My affair partner was a step up in every direction.

I wasn't married though, just had a kid together and trying to make it work even though we never loved each other...This was 11 years ago. Intelligence and looks wise, he was WAY better than my bf.

Just a better man all around. However, when you settle for the lowest (like I did), you can only go up


----------



## highwood (Jan 12, 2012)

Absolutely...those A/P that willfully have an affair with a married person are broken. I think that there is something wrong with somebody inside of them..emotionally/mentally, etc. Losers that do not want a normal relationship.


----------



## AngryandUsed (Jun 23, 2011)

Unfaithful do not believe that their AP's future partners are better than themselves.

Do you know why?

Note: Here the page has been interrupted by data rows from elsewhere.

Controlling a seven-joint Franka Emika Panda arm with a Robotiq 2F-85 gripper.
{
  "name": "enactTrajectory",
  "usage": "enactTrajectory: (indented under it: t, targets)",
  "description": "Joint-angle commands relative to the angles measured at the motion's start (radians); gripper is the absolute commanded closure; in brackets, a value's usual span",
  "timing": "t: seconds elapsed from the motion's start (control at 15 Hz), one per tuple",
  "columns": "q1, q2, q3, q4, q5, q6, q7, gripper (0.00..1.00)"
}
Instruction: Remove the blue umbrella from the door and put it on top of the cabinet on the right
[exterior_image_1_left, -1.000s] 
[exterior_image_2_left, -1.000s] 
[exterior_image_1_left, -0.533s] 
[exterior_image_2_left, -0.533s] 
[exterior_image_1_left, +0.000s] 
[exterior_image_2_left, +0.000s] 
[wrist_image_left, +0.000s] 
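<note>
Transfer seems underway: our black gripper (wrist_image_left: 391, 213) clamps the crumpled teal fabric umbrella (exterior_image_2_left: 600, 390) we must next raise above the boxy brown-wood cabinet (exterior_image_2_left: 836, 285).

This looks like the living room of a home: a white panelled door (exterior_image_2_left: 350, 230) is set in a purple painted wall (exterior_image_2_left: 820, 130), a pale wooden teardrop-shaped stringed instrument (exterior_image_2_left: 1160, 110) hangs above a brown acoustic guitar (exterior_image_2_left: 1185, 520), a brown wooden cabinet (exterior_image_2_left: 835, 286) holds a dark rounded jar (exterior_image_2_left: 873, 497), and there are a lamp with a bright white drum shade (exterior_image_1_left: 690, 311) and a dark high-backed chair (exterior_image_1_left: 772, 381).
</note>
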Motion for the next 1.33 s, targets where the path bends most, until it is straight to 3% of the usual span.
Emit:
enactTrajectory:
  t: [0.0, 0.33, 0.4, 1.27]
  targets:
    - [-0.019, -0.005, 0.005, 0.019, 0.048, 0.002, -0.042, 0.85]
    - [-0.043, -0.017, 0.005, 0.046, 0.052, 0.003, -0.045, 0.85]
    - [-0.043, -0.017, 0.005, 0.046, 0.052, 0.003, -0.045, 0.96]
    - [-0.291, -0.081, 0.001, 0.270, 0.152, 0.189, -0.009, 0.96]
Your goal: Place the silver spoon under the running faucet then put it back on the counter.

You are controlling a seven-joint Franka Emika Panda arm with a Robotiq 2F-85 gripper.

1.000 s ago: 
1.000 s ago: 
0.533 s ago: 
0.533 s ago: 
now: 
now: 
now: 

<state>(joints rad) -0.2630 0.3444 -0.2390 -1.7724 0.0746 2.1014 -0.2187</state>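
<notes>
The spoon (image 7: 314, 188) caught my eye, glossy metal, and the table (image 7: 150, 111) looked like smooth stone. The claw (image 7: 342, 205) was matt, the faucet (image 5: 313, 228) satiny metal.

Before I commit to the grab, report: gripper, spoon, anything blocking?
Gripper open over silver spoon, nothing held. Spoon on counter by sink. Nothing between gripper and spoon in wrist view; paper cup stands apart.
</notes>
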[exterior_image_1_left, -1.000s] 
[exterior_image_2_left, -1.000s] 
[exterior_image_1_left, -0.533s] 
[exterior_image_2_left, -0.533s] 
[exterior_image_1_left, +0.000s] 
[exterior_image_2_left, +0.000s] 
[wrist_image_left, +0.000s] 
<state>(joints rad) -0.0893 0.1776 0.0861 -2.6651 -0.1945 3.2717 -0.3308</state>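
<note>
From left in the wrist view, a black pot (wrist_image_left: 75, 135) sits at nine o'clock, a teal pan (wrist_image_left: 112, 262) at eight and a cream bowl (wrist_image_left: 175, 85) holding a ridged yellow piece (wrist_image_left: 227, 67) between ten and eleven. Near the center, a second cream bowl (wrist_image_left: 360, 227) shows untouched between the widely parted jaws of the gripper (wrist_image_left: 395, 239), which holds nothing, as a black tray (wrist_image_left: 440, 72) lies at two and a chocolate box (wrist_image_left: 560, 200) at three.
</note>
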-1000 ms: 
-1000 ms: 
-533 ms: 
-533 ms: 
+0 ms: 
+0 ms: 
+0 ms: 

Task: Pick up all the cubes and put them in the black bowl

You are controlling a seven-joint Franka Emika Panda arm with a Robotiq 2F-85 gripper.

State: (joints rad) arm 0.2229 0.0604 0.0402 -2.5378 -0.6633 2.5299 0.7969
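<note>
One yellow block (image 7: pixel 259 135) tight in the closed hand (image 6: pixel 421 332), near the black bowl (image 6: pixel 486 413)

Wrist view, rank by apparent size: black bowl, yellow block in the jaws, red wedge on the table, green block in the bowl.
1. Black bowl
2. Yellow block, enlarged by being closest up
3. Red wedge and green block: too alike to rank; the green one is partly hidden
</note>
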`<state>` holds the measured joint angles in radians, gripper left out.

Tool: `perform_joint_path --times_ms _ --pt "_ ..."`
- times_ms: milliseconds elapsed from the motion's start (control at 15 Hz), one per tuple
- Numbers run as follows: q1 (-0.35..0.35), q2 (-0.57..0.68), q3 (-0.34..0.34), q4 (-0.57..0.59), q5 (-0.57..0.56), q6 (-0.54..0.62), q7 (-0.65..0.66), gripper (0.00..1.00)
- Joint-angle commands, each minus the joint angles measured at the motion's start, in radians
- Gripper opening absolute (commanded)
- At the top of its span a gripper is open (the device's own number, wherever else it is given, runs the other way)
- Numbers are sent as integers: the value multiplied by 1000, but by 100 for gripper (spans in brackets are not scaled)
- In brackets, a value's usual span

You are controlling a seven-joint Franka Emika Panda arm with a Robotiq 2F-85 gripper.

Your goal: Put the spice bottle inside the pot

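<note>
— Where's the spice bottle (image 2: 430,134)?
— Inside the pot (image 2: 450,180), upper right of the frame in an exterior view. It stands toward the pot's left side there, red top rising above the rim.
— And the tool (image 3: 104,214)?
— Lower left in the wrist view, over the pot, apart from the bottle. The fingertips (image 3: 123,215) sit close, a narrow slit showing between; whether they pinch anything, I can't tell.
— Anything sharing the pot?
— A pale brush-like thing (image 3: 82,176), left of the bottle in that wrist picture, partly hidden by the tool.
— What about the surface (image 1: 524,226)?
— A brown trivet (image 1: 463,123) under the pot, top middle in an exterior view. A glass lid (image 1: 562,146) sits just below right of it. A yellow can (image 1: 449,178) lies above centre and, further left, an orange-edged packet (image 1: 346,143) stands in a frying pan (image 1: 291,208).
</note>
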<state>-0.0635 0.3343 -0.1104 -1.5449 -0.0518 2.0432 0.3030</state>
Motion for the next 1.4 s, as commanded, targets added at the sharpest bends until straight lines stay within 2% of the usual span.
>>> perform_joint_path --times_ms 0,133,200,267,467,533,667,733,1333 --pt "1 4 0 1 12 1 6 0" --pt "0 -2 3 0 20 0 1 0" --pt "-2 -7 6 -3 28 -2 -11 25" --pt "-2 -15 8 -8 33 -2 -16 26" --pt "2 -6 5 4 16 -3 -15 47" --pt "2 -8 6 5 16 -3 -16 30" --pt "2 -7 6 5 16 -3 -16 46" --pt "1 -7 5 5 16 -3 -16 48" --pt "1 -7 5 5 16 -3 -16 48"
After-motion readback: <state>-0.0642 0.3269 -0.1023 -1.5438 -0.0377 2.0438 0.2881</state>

They cant be second to someone.


----------



## Sara8 (May 2, 2012)

Zanna said:


> I've read the affair partner is always an affair down.
> 
> Surprisingly usually in looks and intelligence.
> 
> ...


Ditto to what Zanna said above. 

Also, other people stated she was an affair down looks wise, morally, and intelligence wise. 

I personally thought she was pretty but definitely the ditsy dizzy blonde type.

Of course my self esteem was so crushed by the affair that I had to convince myself she was prettier.


----------



## thesunwillcomeout (Jun 25, 2012)

In my H's case, the ow was a step up physically ONLY because she was thin, in shape and younger. In raw beauty she was a trade down. If it weren't for her thin physique she wouldn't be a looker. She was constantly fishing for complements and giving them out, and he willingly gave them often without prompting. Put some weight on her and I kick her fanny visually. She's very bright in a "book smart" way but lacks creativity, original thinking, and intuitive sense. Her world view though broad in her own view, is quite narrow. So in some ways my WS traded up physically, but traded down, way down morally, creatively, and physically in some aspects.


----------



## marksaysay (Oct 15, 2010)

I asked this question because I ran into my wxw this weekend while out having a good time. She seemed to be on a date with some overweight guy and I was like "WHAT?".

When all of this started 18 months ago, my wife told me she wanted to see what was out there (keep in mind at that time I had NO IDEA what I was doing). I've witnessed her with several different guys, none of which would make me jealous. 

I almost feel sorry for her. She cheated and divorced me because she was sure she could find someone better. I wonder if she still thinks that.

On Saturday night, I also noticed she is no longer the size 6 she had gotten down to when I first got the "speech".


----------



## Complexity (Dec 31, 2011)

It's really relative.


----------



## Paulination (Feb 6, 2012)

The two guys that I know about that the ex wife cheated on me with were step downs.

The first by her own admission (and her friends), the second lets just say it was obvious.

Her next marriage was a step down as well. I can't make much sense of it all.


----------



## Count of Monte Cristo (Mar 21, 2012)

I found the OM to be quite unattractive. He was bald and looked like a young Tim Conway (not that there's anything wrong with bald guys.)

I don't know if I would've felt any better if the OM had looked like Russell Crowe or Denzel Washington. Certainly, I think I looked better so in my mind maybe his package was more alluring.

I think sometimes it's just a case of familiarity breeding contempt and the wayward spouse just wants someone -- anyone -- who's not us.


----------



## MattMatt (May 19, 2012)

Count of Monte Cristo said:


> I found the OM to be quite unattractive. He was bald and looked like a young Tim Conway (not that there's anything wrong with bald guys.)
> 
> I don't know if I would've felt any better if the OM had looked like Russell Crowe or Denzel Washington. Certainly, I think I looked better so in my mind maybe his package was more alluring.
> 
> I think sometimes it's just a case of familiarity breeding contempt and the wayward spouse just wants someone -- anyone -- who's not us.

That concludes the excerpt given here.